To find and palpably convey the heartbeat of your story is to find the engine that will drive it forward. It is your Muse incarnate, that certain something which will compel you to the page and breathe life into your creation. One evening after taking my son to one of the Harry Potter films, and beholding the sense of wonder of so many youngsters (and adults), I promised my boy to write a story based on him, one filled with magic and adventure. Soon thereafter, an idea fell to me about immortality and secret worlds and bitter rivalries that persevered from one century to the next.
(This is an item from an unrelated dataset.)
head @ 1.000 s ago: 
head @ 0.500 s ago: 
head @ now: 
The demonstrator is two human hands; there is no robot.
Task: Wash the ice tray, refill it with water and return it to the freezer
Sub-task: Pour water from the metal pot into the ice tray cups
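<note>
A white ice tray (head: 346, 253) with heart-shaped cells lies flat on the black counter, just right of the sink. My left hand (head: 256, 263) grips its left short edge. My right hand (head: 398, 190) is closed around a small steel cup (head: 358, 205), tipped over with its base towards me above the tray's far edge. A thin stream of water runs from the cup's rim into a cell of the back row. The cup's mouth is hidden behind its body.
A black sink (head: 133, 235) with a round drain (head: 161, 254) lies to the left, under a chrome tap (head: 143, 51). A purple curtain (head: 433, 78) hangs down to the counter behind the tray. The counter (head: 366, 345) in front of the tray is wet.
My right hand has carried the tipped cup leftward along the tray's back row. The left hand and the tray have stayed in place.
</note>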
I wrote it in fits and stops for more than a year, until one day it hit me that, despite having an imaginative concept, and some pretty fair writing, my story lacked that certain something, that certain oomph. Not long after, I was watching my son and very young daughter playing in a park, when a very large bee circled precariously close to my little girl. My son spotted it before I did, and rushed forward and scooped his little sister up in his arms and ushered her from harm’s way. A small thing, perhaps, but bee allergies run in our family. He was a bit scared, and yet did not hesitate to place his sister’s welfare before his own. And with that, I had it. The moment epitomized the sacred, protective bond between them, an unspoken covenant which in that very moment crystallized as the heartbeat of my story.
For all the things magical, for all the worlds and lifetimes and mysteries, the story was hollow until that point. No matter how mysterious and dark the worlds I was creating, they alone were insufficient to make folks care. But here was my chance to translate to the page a bit of that which I cared about more than anything, and in so doing, find the touchstone for my tale.
“Authors,” Richard P. Denney reminds us, “do not choose a story to write, the story chooses us.” Like the wand to the wizard, the story to the scribe. Magic.